▶ PROBLEM TO SOLVE
Print the lines in the listing below that fall between the line with "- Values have" and the line with "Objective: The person", those two lines included, exactly as they stand and with nothing else.

= = = = = = =

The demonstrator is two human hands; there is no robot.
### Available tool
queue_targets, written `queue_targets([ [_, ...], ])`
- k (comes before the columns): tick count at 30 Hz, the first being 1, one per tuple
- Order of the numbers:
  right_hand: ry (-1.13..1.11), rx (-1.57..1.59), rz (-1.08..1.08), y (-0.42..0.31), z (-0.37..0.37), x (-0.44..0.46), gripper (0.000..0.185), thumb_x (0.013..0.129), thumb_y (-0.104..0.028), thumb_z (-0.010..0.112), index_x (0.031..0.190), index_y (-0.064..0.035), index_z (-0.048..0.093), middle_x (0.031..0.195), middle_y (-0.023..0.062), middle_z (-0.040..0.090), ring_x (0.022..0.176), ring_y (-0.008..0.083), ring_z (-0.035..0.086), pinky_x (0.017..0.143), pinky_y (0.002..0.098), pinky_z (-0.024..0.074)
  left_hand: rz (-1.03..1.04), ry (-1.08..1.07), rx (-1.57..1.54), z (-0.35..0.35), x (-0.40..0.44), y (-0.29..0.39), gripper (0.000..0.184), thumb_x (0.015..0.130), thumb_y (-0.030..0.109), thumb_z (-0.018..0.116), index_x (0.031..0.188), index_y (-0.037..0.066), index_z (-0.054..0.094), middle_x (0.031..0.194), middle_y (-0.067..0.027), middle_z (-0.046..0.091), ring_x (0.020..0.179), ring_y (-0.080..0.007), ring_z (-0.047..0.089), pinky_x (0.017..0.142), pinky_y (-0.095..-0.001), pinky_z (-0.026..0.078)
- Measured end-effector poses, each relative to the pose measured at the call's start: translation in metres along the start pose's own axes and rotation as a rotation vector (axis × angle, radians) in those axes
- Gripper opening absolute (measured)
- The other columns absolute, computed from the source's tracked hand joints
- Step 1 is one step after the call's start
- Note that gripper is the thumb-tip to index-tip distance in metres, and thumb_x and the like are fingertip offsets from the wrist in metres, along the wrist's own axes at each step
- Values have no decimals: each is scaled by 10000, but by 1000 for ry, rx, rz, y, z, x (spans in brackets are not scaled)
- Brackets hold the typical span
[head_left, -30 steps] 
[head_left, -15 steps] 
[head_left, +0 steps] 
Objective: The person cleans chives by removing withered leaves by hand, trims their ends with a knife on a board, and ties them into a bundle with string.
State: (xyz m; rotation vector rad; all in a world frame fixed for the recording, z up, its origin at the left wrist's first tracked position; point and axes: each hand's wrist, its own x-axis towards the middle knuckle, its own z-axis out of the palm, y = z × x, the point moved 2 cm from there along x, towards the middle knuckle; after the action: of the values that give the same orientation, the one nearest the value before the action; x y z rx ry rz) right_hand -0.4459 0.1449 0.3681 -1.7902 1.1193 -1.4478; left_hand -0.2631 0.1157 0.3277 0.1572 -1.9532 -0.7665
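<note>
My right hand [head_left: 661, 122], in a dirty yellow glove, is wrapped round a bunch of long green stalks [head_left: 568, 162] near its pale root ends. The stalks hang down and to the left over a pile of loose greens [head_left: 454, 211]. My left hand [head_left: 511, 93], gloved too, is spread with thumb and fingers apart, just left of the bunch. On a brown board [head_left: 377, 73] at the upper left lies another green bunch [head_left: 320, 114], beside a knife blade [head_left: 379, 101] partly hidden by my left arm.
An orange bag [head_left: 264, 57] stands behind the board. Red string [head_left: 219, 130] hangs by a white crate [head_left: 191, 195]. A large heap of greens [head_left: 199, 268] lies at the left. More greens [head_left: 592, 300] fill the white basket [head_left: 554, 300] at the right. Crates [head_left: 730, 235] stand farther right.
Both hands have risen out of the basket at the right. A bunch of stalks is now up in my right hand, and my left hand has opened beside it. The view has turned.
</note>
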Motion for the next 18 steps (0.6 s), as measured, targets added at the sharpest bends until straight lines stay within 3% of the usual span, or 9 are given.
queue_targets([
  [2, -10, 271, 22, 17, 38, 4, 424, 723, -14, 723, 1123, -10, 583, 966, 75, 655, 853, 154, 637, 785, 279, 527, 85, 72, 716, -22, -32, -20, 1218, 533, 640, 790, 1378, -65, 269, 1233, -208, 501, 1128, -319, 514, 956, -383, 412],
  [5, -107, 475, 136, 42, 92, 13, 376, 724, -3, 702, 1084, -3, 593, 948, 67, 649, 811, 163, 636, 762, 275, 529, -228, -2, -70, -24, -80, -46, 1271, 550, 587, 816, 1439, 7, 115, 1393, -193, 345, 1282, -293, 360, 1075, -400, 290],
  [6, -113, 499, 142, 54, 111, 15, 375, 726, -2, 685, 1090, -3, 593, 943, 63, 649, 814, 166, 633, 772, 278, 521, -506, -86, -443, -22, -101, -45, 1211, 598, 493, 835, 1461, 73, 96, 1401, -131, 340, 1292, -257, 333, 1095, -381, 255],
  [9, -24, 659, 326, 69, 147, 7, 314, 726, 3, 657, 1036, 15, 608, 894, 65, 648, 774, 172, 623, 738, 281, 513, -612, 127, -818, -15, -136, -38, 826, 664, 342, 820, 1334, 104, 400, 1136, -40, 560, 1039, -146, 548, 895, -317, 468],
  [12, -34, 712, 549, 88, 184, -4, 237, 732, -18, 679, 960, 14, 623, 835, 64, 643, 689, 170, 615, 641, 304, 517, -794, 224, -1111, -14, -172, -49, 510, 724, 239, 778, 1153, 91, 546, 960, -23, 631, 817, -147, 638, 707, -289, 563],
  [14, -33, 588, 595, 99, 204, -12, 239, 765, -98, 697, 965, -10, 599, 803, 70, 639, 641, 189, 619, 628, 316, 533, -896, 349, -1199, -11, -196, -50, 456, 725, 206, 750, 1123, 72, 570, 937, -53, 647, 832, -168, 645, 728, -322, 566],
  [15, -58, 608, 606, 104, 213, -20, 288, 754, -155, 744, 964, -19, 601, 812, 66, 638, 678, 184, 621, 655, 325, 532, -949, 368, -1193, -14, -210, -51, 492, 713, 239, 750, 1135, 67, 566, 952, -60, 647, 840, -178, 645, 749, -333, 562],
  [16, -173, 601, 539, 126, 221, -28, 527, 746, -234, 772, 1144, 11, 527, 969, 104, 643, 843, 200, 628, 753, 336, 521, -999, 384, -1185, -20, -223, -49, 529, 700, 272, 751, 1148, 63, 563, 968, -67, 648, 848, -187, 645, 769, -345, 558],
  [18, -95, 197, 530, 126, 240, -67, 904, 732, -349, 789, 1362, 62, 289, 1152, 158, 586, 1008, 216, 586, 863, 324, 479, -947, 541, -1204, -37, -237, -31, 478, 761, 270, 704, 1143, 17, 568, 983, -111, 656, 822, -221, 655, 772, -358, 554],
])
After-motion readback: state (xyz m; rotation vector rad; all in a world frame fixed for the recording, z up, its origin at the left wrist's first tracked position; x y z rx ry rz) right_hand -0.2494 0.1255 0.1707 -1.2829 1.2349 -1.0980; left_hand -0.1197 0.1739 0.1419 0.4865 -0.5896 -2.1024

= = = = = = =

▶ TASK RESULT
- Values have no decimals: each is scaled by 10000, but by 1000 for ry, rx, rz, y, z, x (spans in brackets are not scaled)
- Brackets hold the typical span
[head_left, -30 steps] 
[head_left, -15 steps] 
[head_left, +0 steps] 
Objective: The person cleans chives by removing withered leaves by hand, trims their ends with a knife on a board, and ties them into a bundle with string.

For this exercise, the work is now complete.